*What you should do*: Give the data again word for word; drop the pictures.

*Provided material*:
------------------------------------------------------------------------

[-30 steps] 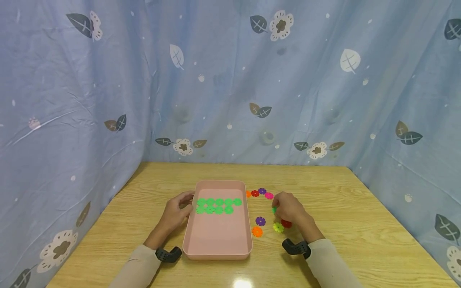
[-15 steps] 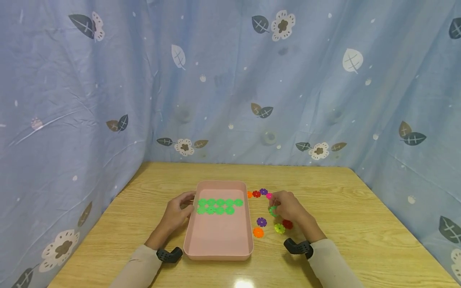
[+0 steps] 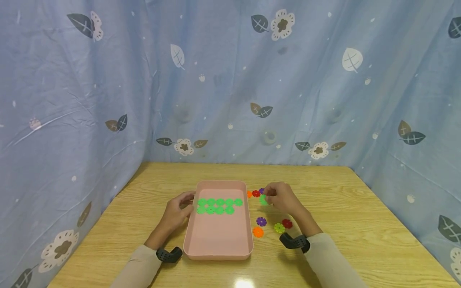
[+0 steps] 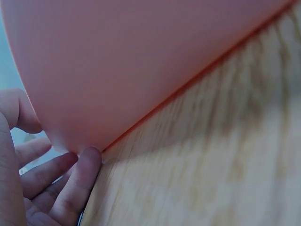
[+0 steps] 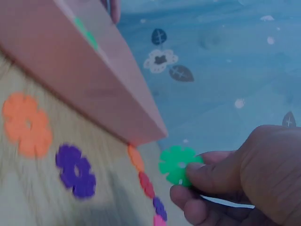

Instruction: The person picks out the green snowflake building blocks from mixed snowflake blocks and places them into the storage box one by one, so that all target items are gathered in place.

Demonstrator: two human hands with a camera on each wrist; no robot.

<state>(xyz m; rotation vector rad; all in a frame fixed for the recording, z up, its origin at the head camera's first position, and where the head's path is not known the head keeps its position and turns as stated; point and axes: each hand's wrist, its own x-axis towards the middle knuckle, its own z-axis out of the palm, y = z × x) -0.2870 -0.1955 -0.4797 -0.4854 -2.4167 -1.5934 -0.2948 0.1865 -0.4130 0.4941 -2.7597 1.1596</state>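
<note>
A shallow pink tray point(image 3: 218, 240) stands on the table, with two rows of green snowflake discs point(image 3: 220, 202) lying in it. Beside its left wall is my left hand point(image 3: 174, 212); in the left wrist view the fingertips point(image 4: 89, 157) touch the outside of the tray, with nothing gripped. My right hand point(image 3: 283, 198) pinches one green snowflake disc point(image 5: 175, 165) between thumb and fingers, raised over the table to the right of the tray. Its far edge is hidden by the thumb in the right wrist view.
Right of the tray lie an orange disc point(image 3: 258, 232), a purple disc point(image 3: 261, 221), a yellow-green disc point(image 3: 279, 228) and a red disc point(image 3: 287, 223). Farther back, a red disc point(image 3: 256, 193) sits in a row with others, partly behind my right hand. A patterned curtain point(image 3: 230, 80) surrounds the table.
My right hand has lifted the green disc and moved left and away, toward the tray. The red disc near the wrist now shows fully. The left hand stays at the tray.
</note>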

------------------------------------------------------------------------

*Written reply*:
[-30 steps] 
[-15 steps] 
[+0 steps] 
[+0 steps] 
[+0 steps] 

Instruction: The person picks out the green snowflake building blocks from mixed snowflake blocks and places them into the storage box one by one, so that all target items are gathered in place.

Demonstrator: two human hands with a camera on each wrist; no robot.

<state>(xyz m; rotation vector rad; all in a frame fixed for the recording, z up, its origin at the head camera's first position, and where the head's path is not known the head keeps its position and turns as stated; point and axes: each hand's wrist, its own x-axis towards the middle knuckle, its own z-axis out of the palm, y = z × x) -0.2870 -0.1955 -0.4797 -0.4854 -2.4167 -1.5934 -0.2948 0.1865 -0.4130 0.4941 -2.7597 1.1596</state>
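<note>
A shallow pink tray point(image 3: 218, 240) stands on the table, with two rows of green snowflake discs point(image 3: 220, 202) lying in it. Beside its left wall is my left hand point(image 3: 174, 212); in the left wrist view the fingertips point(image 4: 89, 157) touch the outside of the tray, with nothing gripped. My right hand point(image 3: 283, 198) pinches one green snowflake disc point(image 5: 175, 165) between thumb and fingers, raised over the table to the right of the tray. Its far edge is hidden by the thumb in the right wrist view.
Right of the tray lie an orange disc point(image 3: 258, 232), a purple disc point(image 3: 261, 221), a yellow-green disc point(image 3: 279, 228) and a red disc point(image 3: 287, 223). Farther back, a red disc point(image 3: 256, 193) sits in a row with others, partly behind my right hand. A patterned curtain point(image 3: 230, 80) surrounds the table.
My right hand has lifted the green disc and moved left and away, toward the tray. The red disc near the wrist now shows fully. The left hand stays at the tray.
</note>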

The complete answer has now been given.